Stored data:
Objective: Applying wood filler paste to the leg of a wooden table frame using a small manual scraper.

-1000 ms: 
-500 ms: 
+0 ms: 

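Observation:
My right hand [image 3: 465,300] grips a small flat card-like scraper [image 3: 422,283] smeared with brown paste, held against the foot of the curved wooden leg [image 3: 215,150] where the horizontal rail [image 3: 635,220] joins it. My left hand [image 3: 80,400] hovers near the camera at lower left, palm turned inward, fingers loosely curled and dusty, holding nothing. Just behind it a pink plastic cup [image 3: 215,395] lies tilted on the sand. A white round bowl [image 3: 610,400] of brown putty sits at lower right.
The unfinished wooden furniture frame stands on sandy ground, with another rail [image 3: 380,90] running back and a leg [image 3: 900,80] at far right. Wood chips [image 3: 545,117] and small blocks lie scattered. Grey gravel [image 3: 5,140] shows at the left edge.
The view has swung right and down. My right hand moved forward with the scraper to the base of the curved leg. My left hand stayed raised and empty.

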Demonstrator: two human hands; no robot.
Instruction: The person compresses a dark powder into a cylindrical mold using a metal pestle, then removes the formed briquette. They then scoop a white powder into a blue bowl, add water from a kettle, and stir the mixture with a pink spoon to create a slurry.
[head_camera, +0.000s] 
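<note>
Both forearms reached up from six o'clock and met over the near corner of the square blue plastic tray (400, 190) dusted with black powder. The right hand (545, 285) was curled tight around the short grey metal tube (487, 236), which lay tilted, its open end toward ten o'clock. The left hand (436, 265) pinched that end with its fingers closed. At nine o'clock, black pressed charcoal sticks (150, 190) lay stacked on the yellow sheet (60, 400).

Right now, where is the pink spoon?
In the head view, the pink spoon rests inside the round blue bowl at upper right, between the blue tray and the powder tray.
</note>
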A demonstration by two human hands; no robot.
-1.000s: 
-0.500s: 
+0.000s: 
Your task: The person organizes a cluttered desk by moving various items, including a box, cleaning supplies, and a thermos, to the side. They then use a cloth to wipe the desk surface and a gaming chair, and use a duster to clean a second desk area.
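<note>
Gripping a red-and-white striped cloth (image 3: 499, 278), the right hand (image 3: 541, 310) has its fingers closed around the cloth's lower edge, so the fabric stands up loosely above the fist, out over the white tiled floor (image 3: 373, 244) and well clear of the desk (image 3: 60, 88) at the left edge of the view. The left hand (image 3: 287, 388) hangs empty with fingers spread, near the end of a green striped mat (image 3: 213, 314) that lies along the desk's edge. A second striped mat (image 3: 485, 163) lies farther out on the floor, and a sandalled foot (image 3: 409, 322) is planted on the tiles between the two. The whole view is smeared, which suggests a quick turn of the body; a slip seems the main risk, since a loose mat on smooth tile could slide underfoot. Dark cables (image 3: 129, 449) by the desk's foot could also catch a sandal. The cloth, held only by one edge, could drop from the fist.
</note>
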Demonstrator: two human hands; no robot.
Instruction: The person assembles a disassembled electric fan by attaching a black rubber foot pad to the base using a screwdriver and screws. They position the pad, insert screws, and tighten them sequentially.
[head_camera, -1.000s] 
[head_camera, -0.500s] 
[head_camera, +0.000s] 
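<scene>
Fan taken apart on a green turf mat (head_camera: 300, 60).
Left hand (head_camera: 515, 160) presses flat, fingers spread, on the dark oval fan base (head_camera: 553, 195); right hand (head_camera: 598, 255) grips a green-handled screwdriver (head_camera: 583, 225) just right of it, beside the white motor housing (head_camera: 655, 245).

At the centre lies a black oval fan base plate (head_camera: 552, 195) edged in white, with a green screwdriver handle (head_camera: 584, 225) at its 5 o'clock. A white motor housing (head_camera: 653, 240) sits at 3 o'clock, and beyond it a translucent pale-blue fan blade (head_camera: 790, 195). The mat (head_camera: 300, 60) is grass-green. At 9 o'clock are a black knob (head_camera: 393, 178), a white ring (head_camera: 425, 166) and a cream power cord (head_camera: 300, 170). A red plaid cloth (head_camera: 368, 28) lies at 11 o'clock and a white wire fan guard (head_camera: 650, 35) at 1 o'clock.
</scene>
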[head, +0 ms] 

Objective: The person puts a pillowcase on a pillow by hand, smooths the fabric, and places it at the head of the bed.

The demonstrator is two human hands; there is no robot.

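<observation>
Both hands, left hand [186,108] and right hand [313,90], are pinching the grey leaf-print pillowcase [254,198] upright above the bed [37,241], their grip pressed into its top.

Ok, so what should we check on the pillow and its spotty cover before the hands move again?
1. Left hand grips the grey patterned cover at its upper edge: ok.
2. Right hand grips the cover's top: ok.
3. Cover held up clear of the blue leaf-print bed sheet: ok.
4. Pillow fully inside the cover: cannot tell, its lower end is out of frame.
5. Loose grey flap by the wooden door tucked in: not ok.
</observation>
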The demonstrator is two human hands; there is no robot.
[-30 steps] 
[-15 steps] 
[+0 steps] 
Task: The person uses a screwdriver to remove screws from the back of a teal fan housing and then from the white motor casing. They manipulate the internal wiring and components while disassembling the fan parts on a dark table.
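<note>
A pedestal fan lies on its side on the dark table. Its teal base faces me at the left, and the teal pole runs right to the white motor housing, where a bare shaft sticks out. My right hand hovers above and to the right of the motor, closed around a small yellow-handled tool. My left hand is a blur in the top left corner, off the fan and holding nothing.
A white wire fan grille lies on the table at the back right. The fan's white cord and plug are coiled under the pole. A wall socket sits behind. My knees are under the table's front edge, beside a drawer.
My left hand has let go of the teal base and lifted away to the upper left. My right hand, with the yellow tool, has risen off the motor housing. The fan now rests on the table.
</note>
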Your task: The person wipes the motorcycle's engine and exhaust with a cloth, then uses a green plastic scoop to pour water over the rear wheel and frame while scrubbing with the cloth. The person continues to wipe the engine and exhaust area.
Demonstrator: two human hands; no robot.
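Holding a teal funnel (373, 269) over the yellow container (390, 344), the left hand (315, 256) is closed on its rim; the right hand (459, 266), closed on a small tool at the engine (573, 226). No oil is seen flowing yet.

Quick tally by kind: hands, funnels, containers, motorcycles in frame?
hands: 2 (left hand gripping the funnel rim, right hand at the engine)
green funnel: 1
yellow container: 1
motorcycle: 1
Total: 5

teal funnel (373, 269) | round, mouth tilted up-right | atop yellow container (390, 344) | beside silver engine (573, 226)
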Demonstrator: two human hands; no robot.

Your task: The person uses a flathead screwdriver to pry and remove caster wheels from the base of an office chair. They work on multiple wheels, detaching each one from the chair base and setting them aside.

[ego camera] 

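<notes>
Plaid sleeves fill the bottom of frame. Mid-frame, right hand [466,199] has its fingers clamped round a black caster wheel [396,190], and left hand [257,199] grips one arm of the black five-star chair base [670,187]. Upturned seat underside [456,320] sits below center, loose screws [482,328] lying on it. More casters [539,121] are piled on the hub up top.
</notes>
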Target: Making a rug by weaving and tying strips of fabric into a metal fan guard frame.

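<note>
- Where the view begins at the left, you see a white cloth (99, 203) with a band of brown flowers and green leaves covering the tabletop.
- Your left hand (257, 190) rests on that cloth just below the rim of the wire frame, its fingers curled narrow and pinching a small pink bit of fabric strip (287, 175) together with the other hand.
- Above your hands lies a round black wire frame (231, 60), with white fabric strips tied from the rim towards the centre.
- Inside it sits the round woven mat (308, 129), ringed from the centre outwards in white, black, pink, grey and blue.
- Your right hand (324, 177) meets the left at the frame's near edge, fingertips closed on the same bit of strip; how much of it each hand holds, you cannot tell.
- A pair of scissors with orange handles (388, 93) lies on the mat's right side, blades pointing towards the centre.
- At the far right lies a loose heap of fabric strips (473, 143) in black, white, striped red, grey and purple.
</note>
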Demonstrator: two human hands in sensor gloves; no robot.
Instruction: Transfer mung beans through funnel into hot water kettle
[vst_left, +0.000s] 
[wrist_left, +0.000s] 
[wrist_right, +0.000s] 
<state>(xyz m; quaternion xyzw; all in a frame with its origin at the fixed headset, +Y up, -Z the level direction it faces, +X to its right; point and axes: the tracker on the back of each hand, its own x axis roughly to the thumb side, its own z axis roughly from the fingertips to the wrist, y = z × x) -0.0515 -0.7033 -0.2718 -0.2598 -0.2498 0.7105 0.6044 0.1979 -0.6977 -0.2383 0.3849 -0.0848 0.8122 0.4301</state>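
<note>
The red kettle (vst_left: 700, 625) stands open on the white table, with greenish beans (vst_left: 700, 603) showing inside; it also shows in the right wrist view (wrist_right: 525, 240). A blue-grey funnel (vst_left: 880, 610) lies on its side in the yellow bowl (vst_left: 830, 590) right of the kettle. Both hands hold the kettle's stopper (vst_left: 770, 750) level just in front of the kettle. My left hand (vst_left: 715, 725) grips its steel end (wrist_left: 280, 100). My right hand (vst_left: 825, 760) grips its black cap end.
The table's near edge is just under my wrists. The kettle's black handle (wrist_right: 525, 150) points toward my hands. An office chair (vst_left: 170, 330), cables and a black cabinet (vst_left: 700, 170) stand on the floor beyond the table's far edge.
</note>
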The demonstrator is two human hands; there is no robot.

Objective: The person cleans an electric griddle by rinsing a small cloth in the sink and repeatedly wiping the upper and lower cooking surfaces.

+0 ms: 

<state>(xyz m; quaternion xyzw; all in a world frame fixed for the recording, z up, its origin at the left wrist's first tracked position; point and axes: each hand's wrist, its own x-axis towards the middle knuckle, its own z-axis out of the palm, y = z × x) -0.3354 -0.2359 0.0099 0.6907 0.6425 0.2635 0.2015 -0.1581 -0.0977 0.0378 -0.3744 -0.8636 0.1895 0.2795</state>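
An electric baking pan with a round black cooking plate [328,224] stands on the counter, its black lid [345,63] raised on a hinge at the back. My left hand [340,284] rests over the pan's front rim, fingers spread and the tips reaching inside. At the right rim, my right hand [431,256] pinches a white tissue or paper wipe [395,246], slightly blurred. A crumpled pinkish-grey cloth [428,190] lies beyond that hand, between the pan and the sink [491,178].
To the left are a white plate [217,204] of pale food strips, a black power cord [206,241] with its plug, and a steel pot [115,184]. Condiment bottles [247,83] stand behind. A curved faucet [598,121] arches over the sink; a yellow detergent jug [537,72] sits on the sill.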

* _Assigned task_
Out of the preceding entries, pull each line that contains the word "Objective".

* _Answer section_
Objective: Applying wood filler paste to the leg of a wooden table frame using a small manual scraper.
Objective: The person puts a pillowcase on a pillow by hand, smooths the fabric, and places it at the head of the bed.
Objective: The person cleans an electric griddle by rinsing a small cloth in the sink and repeatedly wiping the upper and lower cooking surfaces.

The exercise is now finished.